● **What you should do**
Print, exactly as they appear in the listing below, the lines from the line with "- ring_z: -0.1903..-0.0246" to the line with "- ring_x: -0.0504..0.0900", with both end lines kept.

● **Source material**
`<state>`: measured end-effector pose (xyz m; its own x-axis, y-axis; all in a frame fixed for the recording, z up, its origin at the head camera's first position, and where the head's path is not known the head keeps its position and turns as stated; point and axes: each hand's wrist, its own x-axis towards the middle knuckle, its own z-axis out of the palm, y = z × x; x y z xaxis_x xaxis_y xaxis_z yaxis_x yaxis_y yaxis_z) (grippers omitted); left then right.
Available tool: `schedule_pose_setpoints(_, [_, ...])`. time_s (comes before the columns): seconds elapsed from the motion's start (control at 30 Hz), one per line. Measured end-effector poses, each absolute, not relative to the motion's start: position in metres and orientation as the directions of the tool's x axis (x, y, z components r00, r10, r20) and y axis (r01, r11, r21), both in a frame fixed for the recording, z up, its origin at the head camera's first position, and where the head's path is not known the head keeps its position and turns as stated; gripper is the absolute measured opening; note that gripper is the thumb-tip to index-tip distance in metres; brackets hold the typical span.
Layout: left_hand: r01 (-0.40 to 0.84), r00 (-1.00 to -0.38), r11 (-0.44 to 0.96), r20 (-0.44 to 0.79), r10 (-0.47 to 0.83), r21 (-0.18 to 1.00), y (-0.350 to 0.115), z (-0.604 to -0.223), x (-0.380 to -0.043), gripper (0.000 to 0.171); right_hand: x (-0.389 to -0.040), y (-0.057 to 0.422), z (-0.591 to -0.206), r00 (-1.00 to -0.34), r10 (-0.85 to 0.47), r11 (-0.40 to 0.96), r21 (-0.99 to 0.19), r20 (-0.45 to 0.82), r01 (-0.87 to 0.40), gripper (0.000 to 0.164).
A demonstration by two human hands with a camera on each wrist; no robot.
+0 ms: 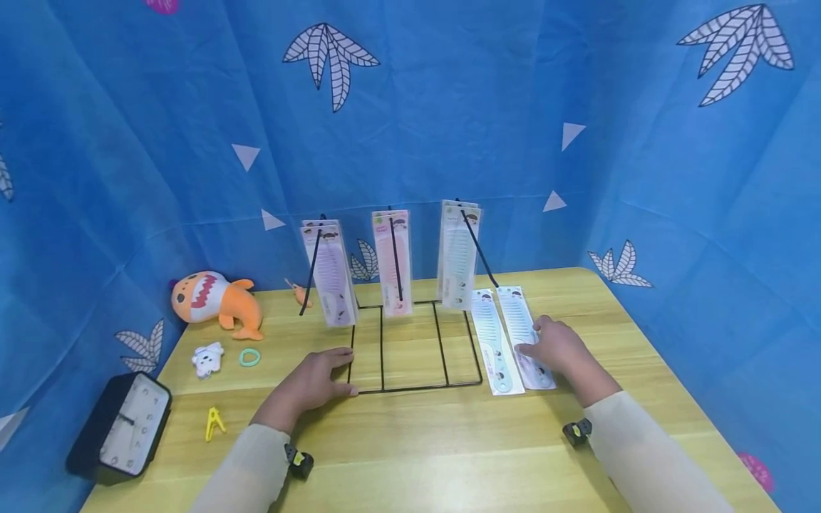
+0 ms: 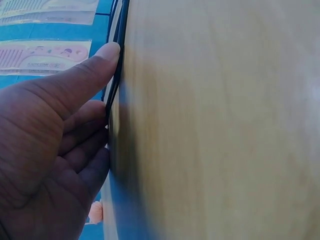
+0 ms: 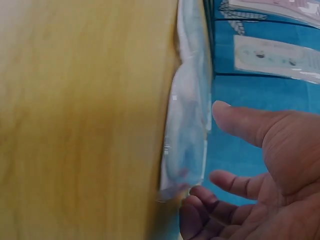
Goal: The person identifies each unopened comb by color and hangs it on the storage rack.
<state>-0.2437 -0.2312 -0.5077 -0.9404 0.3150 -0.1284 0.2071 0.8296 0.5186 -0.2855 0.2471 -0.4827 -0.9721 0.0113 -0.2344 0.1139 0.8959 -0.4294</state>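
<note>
My left hand [image 1: 313, 381] touches the left front corner of a black wire rack [image 1: 410, 388] with thumb and fingertips spread along the wire. In the left wrist view, the thumb [image 2: 90, 70] lies against the dark wire. My right hand [image 1: 558, 347] reaches over a packaged pale comb [image 1: 521, 317] lying flat right of the rack, thumb and fingers apart at its edges. Beside it lies a packaged blue comb [image 1: 489, 335]. From the rack's prongs hang packaged purple combs [image 1: 331, 274], pink combs [image 1: 393, 263] and pale green combs [image 1: 457, 256].
At the left of the wooden table [image 1: 410, 456] are an orange plush toy [image 1: 224, 303], a small white figure [image 1: 207, 360], a green hair tie [image 1: 249, 357], a yellow clip [image 1: 214, 423] and a black-framed clock-like box [image 1: 125, 427]. A blue patterned curtain [image 1: 436, 107] stands behind.
</note>
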Motion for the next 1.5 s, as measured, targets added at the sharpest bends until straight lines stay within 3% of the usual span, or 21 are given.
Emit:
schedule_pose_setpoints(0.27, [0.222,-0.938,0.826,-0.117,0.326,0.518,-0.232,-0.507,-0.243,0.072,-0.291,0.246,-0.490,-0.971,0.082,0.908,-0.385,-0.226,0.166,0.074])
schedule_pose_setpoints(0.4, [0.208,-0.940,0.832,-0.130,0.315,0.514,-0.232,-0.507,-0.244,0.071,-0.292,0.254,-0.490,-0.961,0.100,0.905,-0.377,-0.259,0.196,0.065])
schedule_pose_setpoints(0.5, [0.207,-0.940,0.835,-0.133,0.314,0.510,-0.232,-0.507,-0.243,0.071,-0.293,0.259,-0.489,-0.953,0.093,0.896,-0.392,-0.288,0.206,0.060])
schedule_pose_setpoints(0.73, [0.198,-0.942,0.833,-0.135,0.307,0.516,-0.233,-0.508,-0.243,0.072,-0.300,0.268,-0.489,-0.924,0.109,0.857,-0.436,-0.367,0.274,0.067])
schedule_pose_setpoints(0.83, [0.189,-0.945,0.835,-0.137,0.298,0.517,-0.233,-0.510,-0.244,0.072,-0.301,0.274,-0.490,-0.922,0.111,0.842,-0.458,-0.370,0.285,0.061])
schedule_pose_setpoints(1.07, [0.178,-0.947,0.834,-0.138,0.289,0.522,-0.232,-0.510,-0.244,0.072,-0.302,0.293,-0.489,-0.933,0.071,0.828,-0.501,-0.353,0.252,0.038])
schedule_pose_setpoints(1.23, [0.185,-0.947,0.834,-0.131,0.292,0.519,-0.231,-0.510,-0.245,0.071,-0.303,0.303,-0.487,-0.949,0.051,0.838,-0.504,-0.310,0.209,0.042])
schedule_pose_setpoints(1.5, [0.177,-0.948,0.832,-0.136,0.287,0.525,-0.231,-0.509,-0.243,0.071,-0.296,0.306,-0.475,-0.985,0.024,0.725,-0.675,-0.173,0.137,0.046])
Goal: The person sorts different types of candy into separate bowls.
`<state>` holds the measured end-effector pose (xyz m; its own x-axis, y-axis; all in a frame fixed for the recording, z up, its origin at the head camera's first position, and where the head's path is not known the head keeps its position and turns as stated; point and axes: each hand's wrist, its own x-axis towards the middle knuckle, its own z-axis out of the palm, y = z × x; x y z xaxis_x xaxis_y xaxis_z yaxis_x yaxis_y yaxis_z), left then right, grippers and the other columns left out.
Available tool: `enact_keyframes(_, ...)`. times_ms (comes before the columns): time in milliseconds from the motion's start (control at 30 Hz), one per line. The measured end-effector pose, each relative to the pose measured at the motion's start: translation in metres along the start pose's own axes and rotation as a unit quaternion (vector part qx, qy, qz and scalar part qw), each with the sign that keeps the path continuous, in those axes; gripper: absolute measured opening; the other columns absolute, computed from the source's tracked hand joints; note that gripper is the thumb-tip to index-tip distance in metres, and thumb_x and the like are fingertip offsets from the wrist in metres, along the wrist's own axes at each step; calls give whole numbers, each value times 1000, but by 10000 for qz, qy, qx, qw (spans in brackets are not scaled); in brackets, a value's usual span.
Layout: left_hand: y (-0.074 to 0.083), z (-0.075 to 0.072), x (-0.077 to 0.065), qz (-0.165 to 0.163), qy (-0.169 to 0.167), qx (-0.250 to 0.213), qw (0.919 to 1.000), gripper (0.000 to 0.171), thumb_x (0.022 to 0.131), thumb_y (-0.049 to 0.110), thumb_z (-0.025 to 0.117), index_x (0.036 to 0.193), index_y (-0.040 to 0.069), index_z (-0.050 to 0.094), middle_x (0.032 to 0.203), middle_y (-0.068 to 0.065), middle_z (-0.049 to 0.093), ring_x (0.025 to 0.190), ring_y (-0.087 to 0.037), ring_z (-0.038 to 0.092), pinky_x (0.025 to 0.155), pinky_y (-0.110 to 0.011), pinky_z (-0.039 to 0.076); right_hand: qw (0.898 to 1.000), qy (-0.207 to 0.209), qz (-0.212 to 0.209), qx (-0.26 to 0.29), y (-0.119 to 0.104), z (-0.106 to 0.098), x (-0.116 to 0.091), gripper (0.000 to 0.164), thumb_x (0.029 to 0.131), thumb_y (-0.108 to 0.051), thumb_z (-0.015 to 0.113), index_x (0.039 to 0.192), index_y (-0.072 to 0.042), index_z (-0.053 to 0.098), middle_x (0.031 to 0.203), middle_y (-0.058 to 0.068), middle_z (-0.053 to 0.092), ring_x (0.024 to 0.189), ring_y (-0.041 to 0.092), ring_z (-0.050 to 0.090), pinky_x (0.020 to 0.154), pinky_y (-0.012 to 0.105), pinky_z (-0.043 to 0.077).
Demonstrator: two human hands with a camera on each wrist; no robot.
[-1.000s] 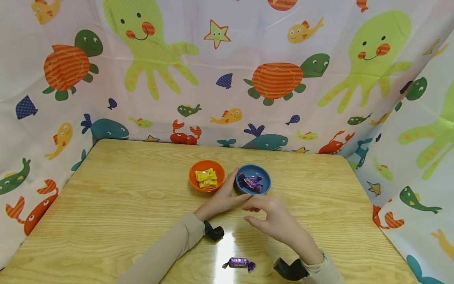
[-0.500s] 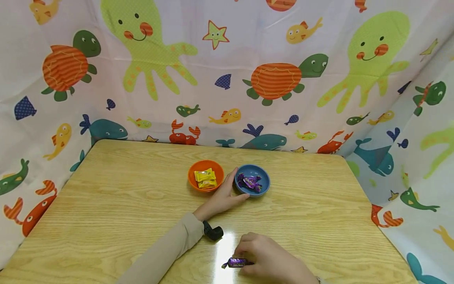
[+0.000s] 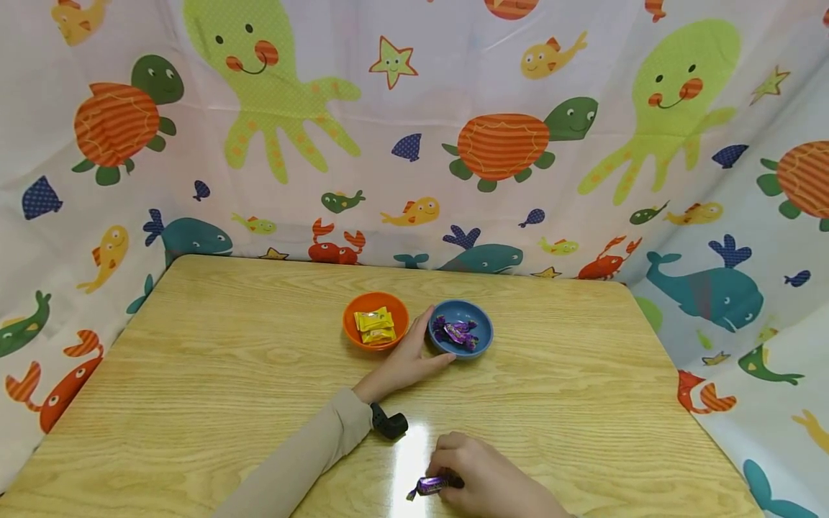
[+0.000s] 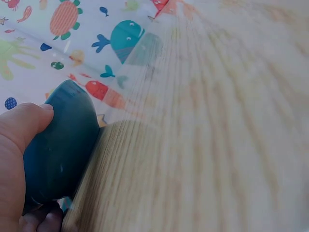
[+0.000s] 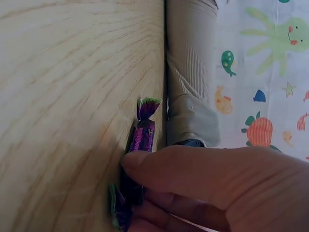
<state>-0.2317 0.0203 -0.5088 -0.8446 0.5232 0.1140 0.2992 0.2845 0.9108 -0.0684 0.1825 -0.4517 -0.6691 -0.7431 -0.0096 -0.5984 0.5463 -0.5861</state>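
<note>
A candy in a purple twisted wrapper [image 3: 430, 485] is pinched between the thumb and fingers of my right hand [image 3: 482, 475], low over the near part of the table. In the right wrist view, the thumb lies across the candy [image 5: 143, 135], with both twisted ends showing. My left hand [image 3: 408, 363] holds the blue bowl [image 3: 482, 349] from its left and near side. Its thumb rests on the bowl's outer wall [image 4: 65, 145] in the left wrist view, where its other fingers are partly hidden. Several purple-wrapped candies [image 3: 460, 333] lie inside that bowl.
Just left of the blue bowl stands an orange bowl [image 3: 350, 334] with yellow-wrapped candies [image 3: 376, 325] in it. The wooden table [image 3: 227, 360] ends at the back against a curtain [image 3: 401, 115] printed with sea animals. Another curtain side hangs at the right.
My right hand has come from beside the blue bowl down to the candy on the near table and pinched it; the candy is now slightly tilted. The left hand stays at the bowl.
</note>
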Motion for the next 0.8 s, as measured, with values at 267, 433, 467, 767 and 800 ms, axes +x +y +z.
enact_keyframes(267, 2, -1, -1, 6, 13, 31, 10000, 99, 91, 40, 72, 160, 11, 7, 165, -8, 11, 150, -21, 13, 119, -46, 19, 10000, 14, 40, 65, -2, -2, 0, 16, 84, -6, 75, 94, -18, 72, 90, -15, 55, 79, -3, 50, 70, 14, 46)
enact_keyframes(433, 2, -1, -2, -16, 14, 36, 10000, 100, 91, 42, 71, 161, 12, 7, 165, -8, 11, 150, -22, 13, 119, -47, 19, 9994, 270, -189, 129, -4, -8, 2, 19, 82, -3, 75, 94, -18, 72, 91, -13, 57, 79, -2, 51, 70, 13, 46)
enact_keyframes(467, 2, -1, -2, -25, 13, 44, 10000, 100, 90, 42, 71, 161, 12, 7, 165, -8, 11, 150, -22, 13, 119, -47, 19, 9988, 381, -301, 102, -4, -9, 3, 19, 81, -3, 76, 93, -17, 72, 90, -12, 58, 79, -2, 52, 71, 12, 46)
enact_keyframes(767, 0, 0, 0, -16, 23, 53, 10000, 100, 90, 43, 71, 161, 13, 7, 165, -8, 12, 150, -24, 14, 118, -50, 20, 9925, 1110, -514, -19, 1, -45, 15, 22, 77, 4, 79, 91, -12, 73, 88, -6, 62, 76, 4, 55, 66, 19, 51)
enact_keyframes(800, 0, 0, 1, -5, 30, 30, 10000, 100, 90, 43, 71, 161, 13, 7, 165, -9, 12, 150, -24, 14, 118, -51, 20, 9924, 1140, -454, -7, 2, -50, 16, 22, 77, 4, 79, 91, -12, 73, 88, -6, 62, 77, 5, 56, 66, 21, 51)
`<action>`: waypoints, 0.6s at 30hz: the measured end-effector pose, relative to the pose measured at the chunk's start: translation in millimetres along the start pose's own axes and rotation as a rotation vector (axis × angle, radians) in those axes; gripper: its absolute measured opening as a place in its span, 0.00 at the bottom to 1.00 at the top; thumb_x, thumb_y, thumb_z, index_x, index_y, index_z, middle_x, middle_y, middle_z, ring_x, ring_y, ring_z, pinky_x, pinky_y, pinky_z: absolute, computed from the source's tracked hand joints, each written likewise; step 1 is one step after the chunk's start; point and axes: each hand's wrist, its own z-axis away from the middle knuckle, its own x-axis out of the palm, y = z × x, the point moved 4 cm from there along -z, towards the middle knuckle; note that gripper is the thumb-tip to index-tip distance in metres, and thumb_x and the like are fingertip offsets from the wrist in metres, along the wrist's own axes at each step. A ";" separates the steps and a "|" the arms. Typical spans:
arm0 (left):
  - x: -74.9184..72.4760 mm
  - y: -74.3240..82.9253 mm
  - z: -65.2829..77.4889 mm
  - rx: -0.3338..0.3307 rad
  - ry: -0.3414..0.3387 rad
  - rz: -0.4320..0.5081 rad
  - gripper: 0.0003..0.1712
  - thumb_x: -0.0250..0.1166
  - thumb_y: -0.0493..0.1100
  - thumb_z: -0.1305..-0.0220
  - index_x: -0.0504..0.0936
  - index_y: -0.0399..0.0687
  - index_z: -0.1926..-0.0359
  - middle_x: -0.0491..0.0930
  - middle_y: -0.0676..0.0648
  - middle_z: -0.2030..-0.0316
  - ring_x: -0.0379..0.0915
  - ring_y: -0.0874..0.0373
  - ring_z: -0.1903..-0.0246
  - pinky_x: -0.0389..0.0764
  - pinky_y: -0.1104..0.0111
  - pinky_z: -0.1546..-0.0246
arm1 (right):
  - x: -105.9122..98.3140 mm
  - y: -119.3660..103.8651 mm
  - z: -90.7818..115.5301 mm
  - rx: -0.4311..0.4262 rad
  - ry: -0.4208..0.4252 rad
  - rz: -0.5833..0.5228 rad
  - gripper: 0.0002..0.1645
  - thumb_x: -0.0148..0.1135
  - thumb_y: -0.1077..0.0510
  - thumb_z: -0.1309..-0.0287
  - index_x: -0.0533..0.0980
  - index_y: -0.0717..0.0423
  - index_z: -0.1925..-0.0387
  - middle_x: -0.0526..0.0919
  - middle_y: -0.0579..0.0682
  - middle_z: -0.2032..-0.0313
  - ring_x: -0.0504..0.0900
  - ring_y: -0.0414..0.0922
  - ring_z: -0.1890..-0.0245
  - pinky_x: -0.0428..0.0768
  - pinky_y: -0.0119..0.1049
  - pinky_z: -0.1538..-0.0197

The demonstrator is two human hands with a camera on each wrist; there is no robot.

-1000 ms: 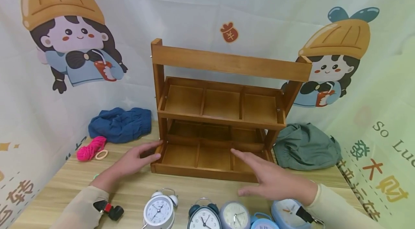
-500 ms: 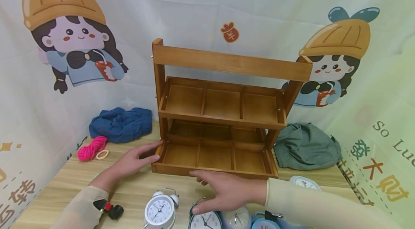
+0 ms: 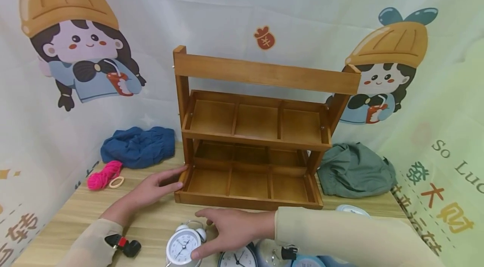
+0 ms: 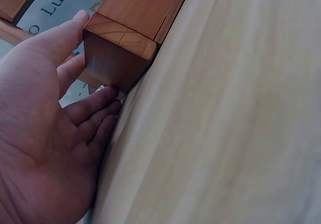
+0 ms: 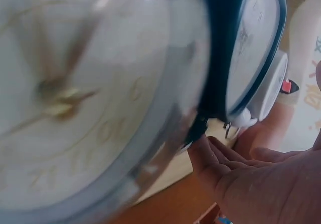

● **Task output**
  - ring_z: -0.1903..-0.0246
  - pinky_x: -0.0389..0.0764
  - pinky_y: -0.1104..0.0111
  - pinky_z: -0.1546..-0.0246
arm1 (right):
  - x: -105.9122..98.3140 mm
  - y: -119.3660..103.8651 mm
  - z: -90.7818..115.5301 mm
  - rx: -0.4311..0.4262 rad
  - ry: -0.4208..0.4252 rad
  - rz: -0.5833..0.5228 rad
  - gripper: 0.0002..0.1645
  - thumb_x: -0.0148..0.1135
  - thumb_y: -0.1077..0.0510
  - thumb_z: -0.1309..-0.0287
  - index_x: -0.0533..0.0980
  - index_y: -0.0717..0.0423
  - index_z: -0.1925..-0.0387
  - middle_x: -0.0526..0.0919
  - middle_y: -0.0579..0.0682
  - middle_z: -0.2032..-0.0313
  - ring_x: -0.0504..0.0900

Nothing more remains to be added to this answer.